Can T.O. halt Bills' playoff futility and five more thoughts on signing
Bills haven't been to playoffs since the 1999 season
Renewal of Randy Moss-T.O. rivalry is something to embrace
T.O. in Toronto? Canada doesn't know what it's in for
Has anyone else noticed that in relocating himself from Dallas to Buffalo, Terrell Owens just went from playing for a team in the midst of a 12-year playoff-win drought to a team in the midst of a 13-year playoff-win drought?
The Cowboys rolled the dice on Owens in 2006 precisely because they hadn't won a playoff game since the first round in 1996. Three years later, that dubious streak remains intact. The Bills were willing to roll the dice on Owens in 2009 because, let's face it, what does Dick Jauron and his staff have to lose? Buffalo hasn't even made the playoffs since the 1999 season -- tied for the NFL's longest active drought -- and hasn't won a postseason game since beating Miami in 1995's first round. Unless that run of futility ends, Jauron and his assistants will be elsewhere in 2010 anyway.
For a little perspective on just how long the Bills and their fans have been waiting for the return of real relevance in the NFL, consider that Owens was drafted in 1996, meaning he has played his entire 13-season career without seeing Buffalo notch a playoff win.
Only four teams have longer droughts going when it comes to postseason wins: Cincinnati (since 1990), Detroit (1991), Kansas City (1993) and Cleveland (1994).
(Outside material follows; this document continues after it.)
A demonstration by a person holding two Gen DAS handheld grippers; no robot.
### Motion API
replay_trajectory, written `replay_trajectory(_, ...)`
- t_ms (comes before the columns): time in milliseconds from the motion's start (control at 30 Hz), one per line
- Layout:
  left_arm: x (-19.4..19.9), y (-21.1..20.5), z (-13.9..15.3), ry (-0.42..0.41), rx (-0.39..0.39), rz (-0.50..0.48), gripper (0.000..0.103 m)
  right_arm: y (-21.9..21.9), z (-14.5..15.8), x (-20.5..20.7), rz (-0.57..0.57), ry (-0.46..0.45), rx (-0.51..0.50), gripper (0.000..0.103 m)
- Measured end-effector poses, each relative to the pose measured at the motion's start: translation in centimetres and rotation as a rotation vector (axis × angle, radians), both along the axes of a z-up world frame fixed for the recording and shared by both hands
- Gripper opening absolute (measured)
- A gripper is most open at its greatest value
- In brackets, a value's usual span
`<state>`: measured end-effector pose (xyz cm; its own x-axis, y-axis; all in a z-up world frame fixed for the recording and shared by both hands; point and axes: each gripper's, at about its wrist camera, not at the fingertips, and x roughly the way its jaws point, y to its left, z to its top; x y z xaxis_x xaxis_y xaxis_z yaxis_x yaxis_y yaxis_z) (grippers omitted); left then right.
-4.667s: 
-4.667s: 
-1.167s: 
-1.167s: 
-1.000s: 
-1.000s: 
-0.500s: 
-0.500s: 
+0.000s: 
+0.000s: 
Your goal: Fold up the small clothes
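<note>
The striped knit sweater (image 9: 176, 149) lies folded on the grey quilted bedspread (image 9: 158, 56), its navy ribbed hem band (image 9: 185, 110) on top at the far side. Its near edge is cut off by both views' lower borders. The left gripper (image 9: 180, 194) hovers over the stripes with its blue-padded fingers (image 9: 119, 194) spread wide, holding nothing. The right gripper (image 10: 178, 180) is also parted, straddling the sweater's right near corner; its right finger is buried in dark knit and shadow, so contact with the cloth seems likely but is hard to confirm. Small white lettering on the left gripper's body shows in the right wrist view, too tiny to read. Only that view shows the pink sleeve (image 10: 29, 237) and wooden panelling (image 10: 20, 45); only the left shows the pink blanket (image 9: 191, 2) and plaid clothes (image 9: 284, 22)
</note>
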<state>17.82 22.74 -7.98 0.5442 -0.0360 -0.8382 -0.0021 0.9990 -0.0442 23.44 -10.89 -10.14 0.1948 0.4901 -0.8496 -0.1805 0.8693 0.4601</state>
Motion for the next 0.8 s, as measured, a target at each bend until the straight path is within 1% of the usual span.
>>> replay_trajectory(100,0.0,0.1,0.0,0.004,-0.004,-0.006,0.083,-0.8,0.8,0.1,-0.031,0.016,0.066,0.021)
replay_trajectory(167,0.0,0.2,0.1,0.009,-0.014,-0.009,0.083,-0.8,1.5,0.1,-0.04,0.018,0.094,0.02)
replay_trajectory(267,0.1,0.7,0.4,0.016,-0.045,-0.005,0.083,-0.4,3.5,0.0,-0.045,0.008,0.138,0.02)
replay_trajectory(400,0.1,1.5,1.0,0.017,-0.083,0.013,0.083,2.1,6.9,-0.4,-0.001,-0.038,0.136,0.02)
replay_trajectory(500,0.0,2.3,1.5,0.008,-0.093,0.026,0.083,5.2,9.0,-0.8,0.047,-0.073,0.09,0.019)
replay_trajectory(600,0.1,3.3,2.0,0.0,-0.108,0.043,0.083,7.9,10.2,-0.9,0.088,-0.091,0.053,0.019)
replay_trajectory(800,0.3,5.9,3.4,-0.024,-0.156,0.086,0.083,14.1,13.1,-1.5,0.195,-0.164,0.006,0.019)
Of that group, only the Lions can equal the Bills when it comes to not even making the playoffs this decade, with both teams last qualifying in 1999.
Is it any wonder, then, that desperate times called for desperate measures? The Bills might not have been on anyone's list of probable suitors when it came to Owens' free agency, but in retrospect it makes a lot of sense for a team that hasn't generated any real sense of excitement, at least since Doug Flutie was flinging 'em into the wind in Orchard Park in the late '90s.
For the record, I like the Bills' gambit because at least they're the first to realize the shrewdest move is to merely date Owens, rather than propose a full-fledged marriage. T.O. should be on a year-to-year lease rather than a long-term relationship at this point in his way-too-eventful career, and as has been pointed out far and wide, he's usually on his best behavior in the first season at a new NFL locale (except for all that drama about a supposed overdose/suicide attempt in Dallas in 2006).
Owens in Buffalo still sounds very strange to the ear, but there are things about it that hold considerable intrigue for the 2009 season. Here are five quick thoughts that came to mind when the Bills made their boldest move since trading for Drew Bledsoe in 2002:
A doubleheader renewal of the "original 81'' versus "the other 81'' rivalry: I've been on hand the last two times Owens and Randy Moss have squared off, and both games made for great theater. In 2003, Moss and his Vikings routed Owens and his 49ers 35-7 in Minneapolis, with Moss scoring three times and amassing 172 yards of receiving. Owens was held to just five catches for 55 yards in the game, and aimed a postgame tirade in the direction of quarterback Jeff Garcia, the move that effectively sealed the end of his tenure in San Francisco.
In 2007, Owens and Moss met again, this time playing for Dallas and New England, respectively. Before the game, Owens prompted everyone to "getcha popcorn ready,'' but it was the Patriots and Moss whose play spoke the loudest in the battle of 5-0 teams at Texas Stadium. New England won 48-27, with Moss catching six passes for 59 yards and a touchdown, and Owens totaling six for 66 yards and one score. Moss helped draw coverage away from Wes Welker and Donte' Stallworth, who combined to torment the Dallas defense with a combined 18 catches.
With Owens and Moss now being in the same division, the AFC East features the NFL's No. 2 and No. 4 career receiving touchdown leaders (132 for Owens, 125 for Moss), and two of the top 11 receiving yardage leaders of all time (14,122 for Owens, 13,201 for Moss). All told, the duo have combined for 1,794 receptions, 27,323 yards, 257 touchdowns and zero Super Bowl rings.